Korupsi adalah kejahatan ekstraordinary yang telah menghianati kepercayaan rakyat dengan penyalahgunaan kekuasaan untuk kepentingan pribadi, yang mengakibatkan kerusakan ke banyak hal dalam tata kelola pemerintahan. Memaafkan koruptor berarti kita berpihak pada kejahatan besar.

Memaafkan koruptor tanpa memberikan hukuman setimpal hanya akan memperburuk sistem yang sudah rusak, dan semakin mendorong terjadinya praktik koruspi di masa yang akan datang.

Pengampunan terhadap koruptor itu artinya memberikan izin bagi pelaku untuk mengulangi tindakan serupa tanpa rasa takut akan konsekuensi hukum, yang pada akhirnya merugikan kepetingan negara.

Selain itu, memberikan pengampunan kepada koruptor merusak prinsip keadilan sosial yang menjadi dasar negara demokrasi.

Keputusan hukum harus merepresentasikan rasa keadilan bagi seluruh rakyat Indonesia, bukan hanya bagi segelintir yang memiliki kekuasaan atau kedudukan penting dalam negara ini.

Sering kita prihatin, pencuri ayam saja diganjar setimpal oleh masyarakat, jika kita bandingkan kerugiannya sangat jauh dengan praktik korupsi di negara ini.

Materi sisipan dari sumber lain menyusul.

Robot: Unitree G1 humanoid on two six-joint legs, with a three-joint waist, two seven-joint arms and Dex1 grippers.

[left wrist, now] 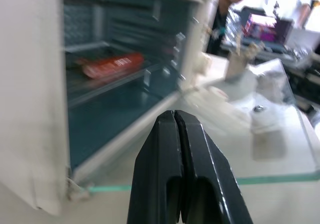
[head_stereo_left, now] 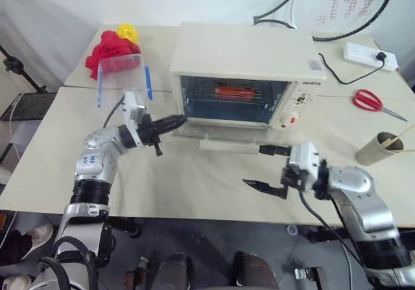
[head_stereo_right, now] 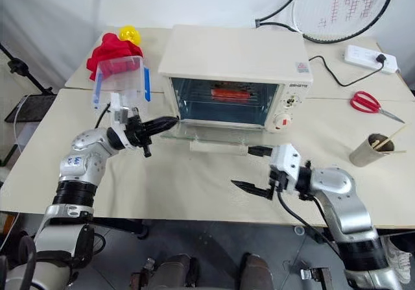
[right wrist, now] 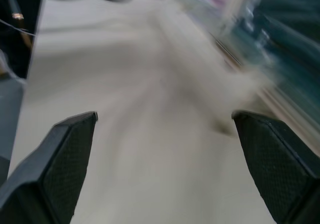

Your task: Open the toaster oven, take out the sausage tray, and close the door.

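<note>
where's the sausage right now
The sausage lies inside the open toaster oven, on its rack behind the lowered door, ahead of the left gripper.

Not much lettering turned up. The toaster oven (head_stereo_left: 241,69) carried a short dark brand word at the top of its control panel (head_stereo_left: 312,82), too small to make out. A small red-and-white sticker (head_stereo_right: 301,66) sat on the oven's top near its front right corner, its print unreadable. The left arm's upper shell (head_stereo_left: 94,159) bore small blue markings that couldn't be read either. In the left wrist view, pale print ran along the red sausage (left wrist: 112,65), blurred beyond reading.
</note>
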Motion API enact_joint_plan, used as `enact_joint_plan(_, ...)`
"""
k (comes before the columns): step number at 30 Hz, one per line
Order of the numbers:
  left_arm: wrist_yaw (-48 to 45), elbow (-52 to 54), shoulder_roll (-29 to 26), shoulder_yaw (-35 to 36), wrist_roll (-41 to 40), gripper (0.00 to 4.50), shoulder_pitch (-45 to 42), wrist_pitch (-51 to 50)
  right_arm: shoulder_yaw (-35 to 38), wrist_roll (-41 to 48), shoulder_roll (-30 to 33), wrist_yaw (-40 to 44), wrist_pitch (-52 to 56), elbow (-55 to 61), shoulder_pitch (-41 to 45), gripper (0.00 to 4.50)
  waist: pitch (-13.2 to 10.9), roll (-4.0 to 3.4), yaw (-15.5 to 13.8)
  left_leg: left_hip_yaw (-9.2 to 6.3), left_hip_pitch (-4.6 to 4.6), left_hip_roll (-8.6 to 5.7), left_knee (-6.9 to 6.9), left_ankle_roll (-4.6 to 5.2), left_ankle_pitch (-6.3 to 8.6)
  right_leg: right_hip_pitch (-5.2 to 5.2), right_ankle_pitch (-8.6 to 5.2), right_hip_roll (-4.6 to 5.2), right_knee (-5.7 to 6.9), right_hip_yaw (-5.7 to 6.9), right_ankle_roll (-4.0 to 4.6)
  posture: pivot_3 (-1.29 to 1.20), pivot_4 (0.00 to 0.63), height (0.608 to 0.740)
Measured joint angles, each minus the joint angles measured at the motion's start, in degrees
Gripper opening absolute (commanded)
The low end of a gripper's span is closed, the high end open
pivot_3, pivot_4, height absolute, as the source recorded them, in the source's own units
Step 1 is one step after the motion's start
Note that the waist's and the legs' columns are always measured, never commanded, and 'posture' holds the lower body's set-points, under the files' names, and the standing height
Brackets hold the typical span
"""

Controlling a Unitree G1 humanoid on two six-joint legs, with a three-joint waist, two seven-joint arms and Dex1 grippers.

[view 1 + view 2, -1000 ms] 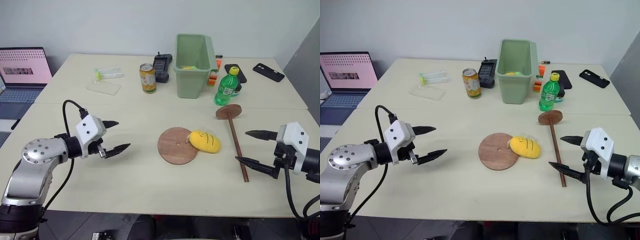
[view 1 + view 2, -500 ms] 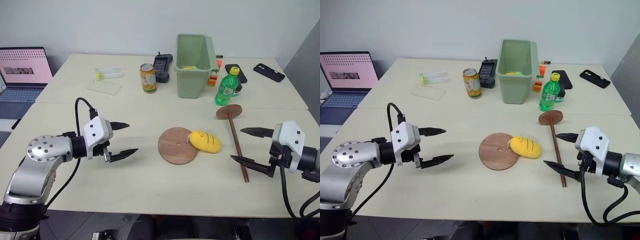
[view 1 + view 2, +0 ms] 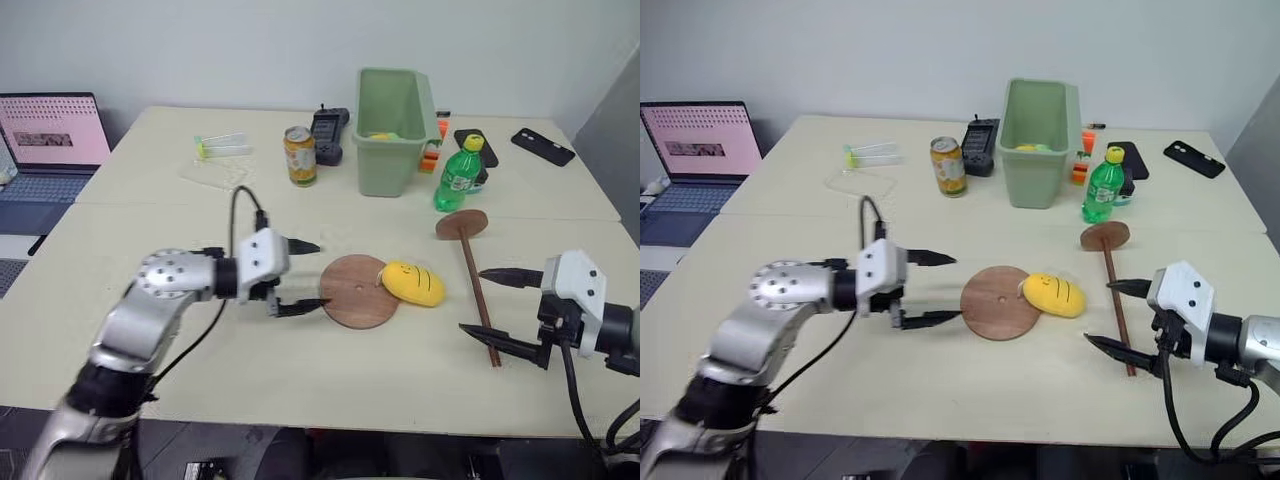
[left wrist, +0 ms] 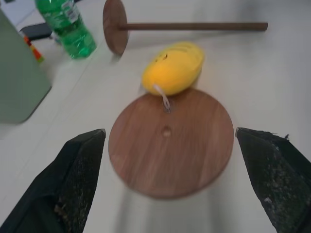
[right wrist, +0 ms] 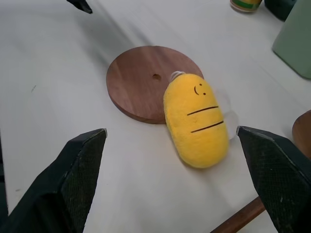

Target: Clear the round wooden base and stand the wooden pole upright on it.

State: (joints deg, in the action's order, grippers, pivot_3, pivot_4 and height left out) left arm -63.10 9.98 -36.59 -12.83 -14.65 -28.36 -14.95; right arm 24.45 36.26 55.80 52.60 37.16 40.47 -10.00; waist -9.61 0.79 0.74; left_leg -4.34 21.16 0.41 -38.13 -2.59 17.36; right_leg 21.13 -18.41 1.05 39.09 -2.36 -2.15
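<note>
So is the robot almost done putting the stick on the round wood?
Not yet. Nothing looks finished: the yellow plush toy lies partly on the round wooden base, so it isn't cleared. The wooden pole lies flat on the table. The left gripper is open beside the base, and the right gripper is open near the pole, holding nothing. Left to do: move the toy off, then stand the pole upright.

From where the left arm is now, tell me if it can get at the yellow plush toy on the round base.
Probably yes. The left gripper is open beside the round wooden base, on the side away from the yellow plush toy. Only the flat base lies between them, so it could reach across.
</note>
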Motion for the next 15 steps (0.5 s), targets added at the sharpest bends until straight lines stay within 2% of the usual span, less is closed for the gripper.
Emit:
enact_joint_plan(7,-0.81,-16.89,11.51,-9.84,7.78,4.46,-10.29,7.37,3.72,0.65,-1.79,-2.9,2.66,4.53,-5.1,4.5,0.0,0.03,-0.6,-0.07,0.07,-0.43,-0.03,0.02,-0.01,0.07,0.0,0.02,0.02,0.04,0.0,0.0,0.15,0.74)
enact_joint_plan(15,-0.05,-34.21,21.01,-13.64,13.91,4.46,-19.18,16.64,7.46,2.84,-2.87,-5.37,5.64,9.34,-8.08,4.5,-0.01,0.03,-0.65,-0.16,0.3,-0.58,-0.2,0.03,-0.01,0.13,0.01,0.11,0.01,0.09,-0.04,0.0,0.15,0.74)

Oleh karena itu, negara harus menegaskan bahwa tidak ada tempat bagi koruptor dalam sistem pemerintahan hukum yang bersih, serta juga memastikan bahwa pelaku diberi hukuman tegas dan setimpal sesuai dengan perbuatannya.

Dengan menegakkan hukum secara adil, negara tidak hanya memberikan efek jera, tetapi juga mengembalikan kepercayaan masyarakat terhadap integritas institusi negara.